Это все было сделано максимально деликатно, без вызывающих эксцессов, столь обычных в аналогичной ситуации в других регионах мира, особенно древнего или средневекового Востока. Даже напротив, с подчеркнутым пиететом по отношению к предкам шан-ди, которые все еще продолжали считаться единственной божественной небесной силой, почитаемой в бассейне Хуанхэ, в Чжунго. Впрочем, теперь самое время несколько подробнее остановиться на том, как в начале эпохи Чжоу изменялись, переосмысливались субъекты такого почитания.

Речь пойдет о все тех же шан-ди, Шанди и Небе. Проблема шан-ди и Шанди остается пока неясной и нуждается, как уже было замечено, в специальном исследовании. Но кое-что в предварительном плане может быть по этому поводу сказано хотя бы потому, что бросается в глаза и требует соответствующих пояснений.

Следует начать с того, что в китайском языке, особенно древнем, число грамматически не выражено. Это подчас очень мешает исследователям, затрудняя понимание смысла текста. Но пожалуй, самый показательный в подобном смысле случай как раз наш. Кого имели в виду шанцы, когда упоминали в надписях термины ди и шан-ди? До последнего времени большинством специалистов, в том числе и мною, считалось, что в одном случае (ди) имелись в виду просто божественные предки, а в другом — Высший первопредок, т.е. Шанди. Именно так, с большой буквы, о нем обычно и упоминается в современных работах. Между тем с доказательствами здесь обстоит дело очень слабо.

Прежде всего, в шанских надписях шан-ди никак не выделяется рядом с ди — равно упоминаются оба термина. Практически они были взаимозаменяемыми. Но гораздо важнее то, что в случае конкретных жертвоприношений шанцы упоминают каждого из своих ди поименно, отмечая число пожертвованных в его честь пленников или животных, тогда как в честь шан-ди (т.е. ди без имени) о жертвоприношениях, насколько мне известно, ни в одной из надписей не говорилось. К этому стоит добавить, что не было, насколько можно судить, и храмов в честь Шанди — они были лишь в честь того или иного из ди — с конкретным именем. Словом, создается впечатление, что термином шан-ди шанцы оперировали лишь для того, чтобы подчеркнуть статус и местонахождение своих ди (верхние предки).

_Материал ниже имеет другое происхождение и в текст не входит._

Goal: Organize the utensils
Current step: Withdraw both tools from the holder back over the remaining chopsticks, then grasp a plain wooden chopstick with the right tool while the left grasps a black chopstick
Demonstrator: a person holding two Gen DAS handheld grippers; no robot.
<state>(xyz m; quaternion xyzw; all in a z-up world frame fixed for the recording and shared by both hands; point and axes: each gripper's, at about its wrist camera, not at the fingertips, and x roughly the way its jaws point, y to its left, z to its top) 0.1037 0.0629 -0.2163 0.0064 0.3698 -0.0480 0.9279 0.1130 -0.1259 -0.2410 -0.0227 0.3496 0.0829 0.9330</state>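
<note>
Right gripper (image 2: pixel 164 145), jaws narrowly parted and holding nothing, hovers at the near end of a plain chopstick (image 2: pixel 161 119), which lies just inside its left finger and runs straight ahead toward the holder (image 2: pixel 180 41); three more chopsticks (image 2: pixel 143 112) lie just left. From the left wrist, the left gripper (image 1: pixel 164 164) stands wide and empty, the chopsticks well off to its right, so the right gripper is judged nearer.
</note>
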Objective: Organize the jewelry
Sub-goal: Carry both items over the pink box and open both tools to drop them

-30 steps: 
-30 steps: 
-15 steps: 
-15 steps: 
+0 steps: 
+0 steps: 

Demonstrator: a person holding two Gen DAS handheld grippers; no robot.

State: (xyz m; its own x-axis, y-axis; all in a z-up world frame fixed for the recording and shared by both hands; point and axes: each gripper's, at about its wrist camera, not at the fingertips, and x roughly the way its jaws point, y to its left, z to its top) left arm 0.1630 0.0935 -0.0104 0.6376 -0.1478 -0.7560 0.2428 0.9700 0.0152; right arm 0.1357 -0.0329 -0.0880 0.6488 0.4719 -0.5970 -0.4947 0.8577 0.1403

Если это так, то следует считать, что единственными субъектами божественного почитания в Шан были предки их правителей, ди, подчас именовавшиеся конкретными именами, а в других случаях иногда упоминавшиеся как нечто сводное целое с определением шан (шан-ди). О более высоком по сравнении с простыми ди первопредке Шанди в этом случае говорить нет оснований. Не было у шанцев первопредка в ранге высшего божества, которого они предпочитали бы прочим предкам, что следовало бы — будь у них такой первопредок Шанди — считать само собой разумеющимся.

Чжоусцы, заимствовавшие от Шан практически всю культуру, включая и духовную, хорошо это знали. Именно потому У-ван, завоевав Шан, принес в храме шанцев жертву в честь шанских ди — выше их просто не было субъектов божественного почитания ни в Шан, ни, естественно, у чжоусцев. Духовный дискомфорт, связанный с таким немаловажным обстоятельством, не только побуждал победителя У-вана сохранять шанское государство с его культом божественных предков-ди, но и буквально терзал правителя чжоусцев, просто не знавшего, не понимавшего, как ему в создавшихся обстоятельствах обрести легитимность, обусловливавшуюся везде и во всяком случае в древности, как известно, именно божественной санкцией.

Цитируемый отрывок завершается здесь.